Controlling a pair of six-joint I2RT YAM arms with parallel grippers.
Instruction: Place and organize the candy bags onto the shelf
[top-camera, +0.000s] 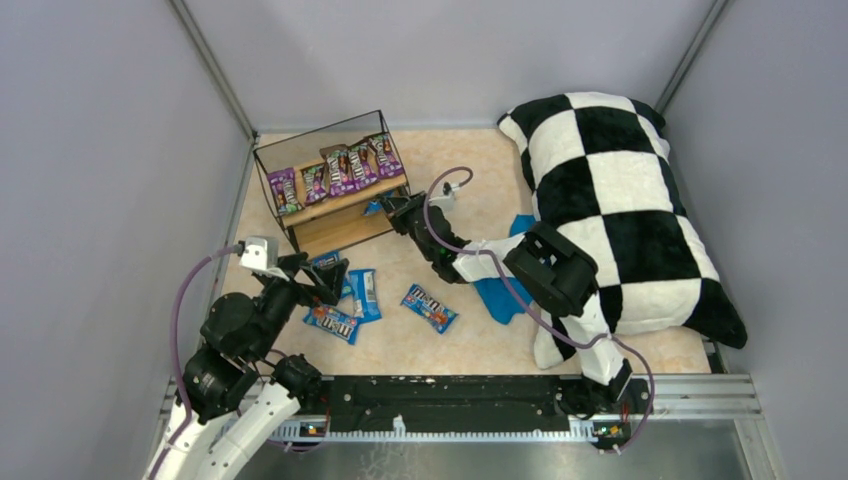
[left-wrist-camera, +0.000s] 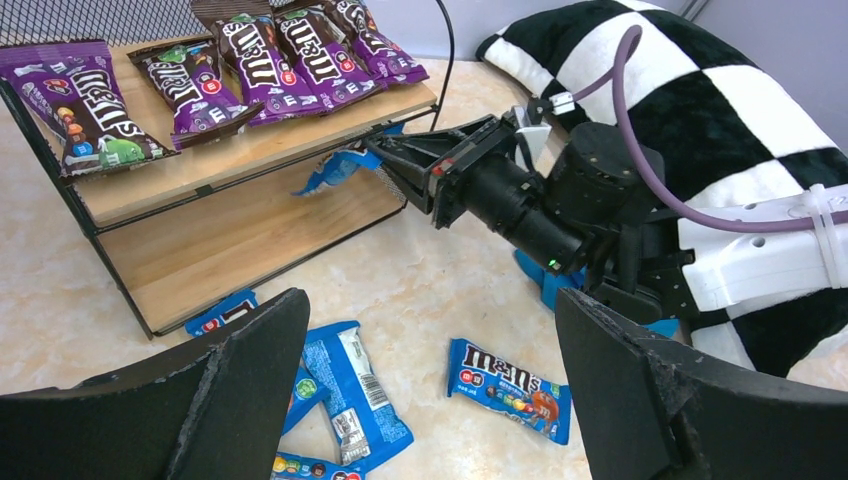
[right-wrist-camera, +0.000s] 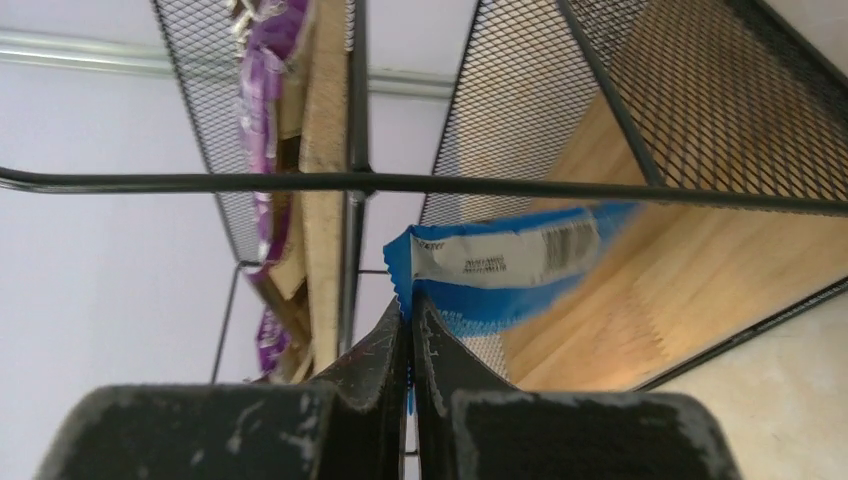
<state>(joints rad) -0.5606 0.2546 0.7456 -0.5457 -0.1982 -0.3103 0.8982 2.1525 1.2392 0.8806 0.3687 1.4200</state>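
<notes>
The shelf (top-camera: 340, 228) stands at the back left, with several purple candy bags (top-camera: 345, 168) lined up on its top board. My right gripper (top-camera: 385, 207) is shut on the edge of a blue candy bag (right-wrist-camera: 500, 265) and holds it at the shelf's right end, level with the lower board (right-wrist-camera: 650, 300). Three blue candy bags lie on the table: one face up (left-wrist-camera: 510, 388), one back side up (left-wrist-camera: 355, 390), one by the shelf's foot (left-wrist-camera: 222, 312). My left gripper (left-wrist-camera: 430, 310) hangs open over them, holding nothing.
A big black-and-white checkered pillow (top-camera: 620, 200) fills the right side, and the right arm reaches out in front of it. A blue cloth (top-camera: 500, 295) lies under that arm. Grey walls close the table on three sides.
</notes>
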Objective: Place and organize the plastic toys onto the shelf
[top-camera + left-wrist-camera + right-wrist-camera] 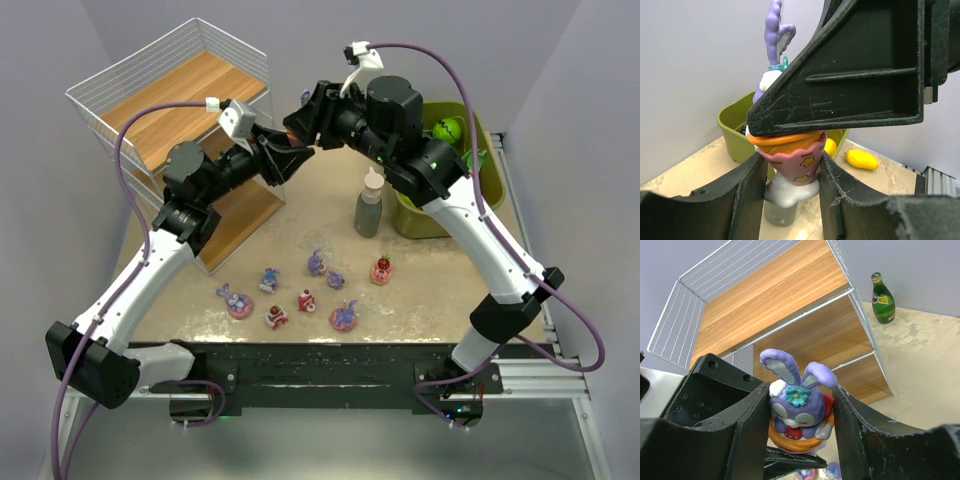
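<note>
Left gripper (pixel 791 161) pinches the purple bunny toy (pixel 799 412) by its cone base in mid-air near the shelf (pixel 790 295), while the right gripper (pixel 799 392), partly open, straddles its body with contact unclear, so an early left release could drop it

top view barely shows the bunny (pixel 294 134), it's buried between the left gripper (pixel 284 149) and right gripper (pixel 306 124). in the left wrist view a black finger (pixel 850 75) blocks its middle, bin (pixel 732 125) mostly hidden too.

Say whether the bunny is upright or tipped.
Upright: the bunny has ears up, cone tip down between the left fingers.
</note>
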Controlling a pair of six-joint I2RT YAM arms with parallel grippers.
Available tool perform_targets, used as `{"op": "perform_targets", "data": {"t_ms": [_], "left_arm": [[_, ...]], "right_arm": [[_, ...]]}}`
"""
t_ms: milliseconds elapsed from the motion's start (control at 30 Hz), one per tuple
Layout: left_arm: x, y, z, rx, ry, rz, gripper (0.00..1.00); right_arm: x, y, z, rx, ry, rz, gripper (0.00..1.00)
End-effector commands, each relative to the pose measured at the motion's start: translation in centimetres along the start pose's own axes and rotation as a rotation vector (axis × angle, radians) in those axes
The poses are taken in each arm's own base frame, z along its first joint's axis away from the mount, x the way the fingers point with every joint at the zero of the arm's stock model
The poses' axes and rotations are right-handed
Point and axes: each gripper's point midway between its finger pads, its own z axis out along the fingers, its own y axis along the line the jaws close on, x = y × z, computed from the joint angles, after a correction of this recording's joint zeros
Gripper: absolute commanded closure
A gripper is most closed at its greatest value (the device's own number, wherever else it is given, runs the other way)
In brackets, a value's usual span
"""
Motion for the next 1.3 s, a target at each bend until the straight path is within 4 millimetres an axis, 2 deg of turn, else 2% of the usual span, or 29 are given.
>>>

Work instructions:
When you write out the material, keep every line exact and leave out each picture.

Finished task:
Controlling a pair of six-joint I2RT YAM arms with parallel grippers.
Instruction: Place and organize the candy bags onto the shelf
[top-camera, +0.000s] 
[left-wrist-camera, +0.000s] 
[right-wrist-camera, +0.000s] 
<state>(joints rad) -0.5606 0.2546 0.7456 -0.5457 -0.1982 -0.3103 0.8982 2.1525 1.2392 0.8806 0.3687 1.4200</state>
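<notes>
The shelf (top-camera: 340, 228) stands at the back left, with several purple candy bags (top-camera: 345, 168) lined up on its top board. My right gripper (top-camera: 385, 207) is shut on the edge of a blue candy bag (right-wrist-camera: 500, 265) and holds it at the shelf's right end, level with the lower board (right-wrist-camera: 650, 300). Three blue candy bags lie on the table: one face up (left-wrist-camera: 510, 388), one back side up (left-wrist-camera: 355, 390), one by the shelf's foot (left-wrist-camera: 222, 312). My left gripper (left-wrist-camera: 430, 310) hangs open over them, holding nothing.
A big black-and-white checkered pillow (top-camera: 620, 200) fills the right side, and the right arm reaches out in front of it. A blue cloth (top-camera: 500, 295) lies under that arm. Grey walls close the table on three sides.
</notes>
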Objective: Place and organize the plastic toys onto the shelf
[top-camera + left-wrist-camera + right-wrist-camera] 
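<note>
Left gripper (pixel 791 161) pinches the purple bunny toy (pixel 799 412) by its cone base in mid-air near the shelf (pixel 790 295), while the right gripper (pixel 799 392), partly open, straddles its body with contact unclear, so an early left release could drop it

top view barely shows the bunny (pixel 294 134), it's buried between the left gripper (pixel 284 149) and right gripper (pixel 306 124). in the left wrist view a black finger (pixel 850 75) blocks its middle, bin (pixel 732 125) mostly hidden too.

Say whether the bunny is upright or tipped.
Upright: the bunny has ears up, cone tip down between the left fingers.
</note>
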Controlling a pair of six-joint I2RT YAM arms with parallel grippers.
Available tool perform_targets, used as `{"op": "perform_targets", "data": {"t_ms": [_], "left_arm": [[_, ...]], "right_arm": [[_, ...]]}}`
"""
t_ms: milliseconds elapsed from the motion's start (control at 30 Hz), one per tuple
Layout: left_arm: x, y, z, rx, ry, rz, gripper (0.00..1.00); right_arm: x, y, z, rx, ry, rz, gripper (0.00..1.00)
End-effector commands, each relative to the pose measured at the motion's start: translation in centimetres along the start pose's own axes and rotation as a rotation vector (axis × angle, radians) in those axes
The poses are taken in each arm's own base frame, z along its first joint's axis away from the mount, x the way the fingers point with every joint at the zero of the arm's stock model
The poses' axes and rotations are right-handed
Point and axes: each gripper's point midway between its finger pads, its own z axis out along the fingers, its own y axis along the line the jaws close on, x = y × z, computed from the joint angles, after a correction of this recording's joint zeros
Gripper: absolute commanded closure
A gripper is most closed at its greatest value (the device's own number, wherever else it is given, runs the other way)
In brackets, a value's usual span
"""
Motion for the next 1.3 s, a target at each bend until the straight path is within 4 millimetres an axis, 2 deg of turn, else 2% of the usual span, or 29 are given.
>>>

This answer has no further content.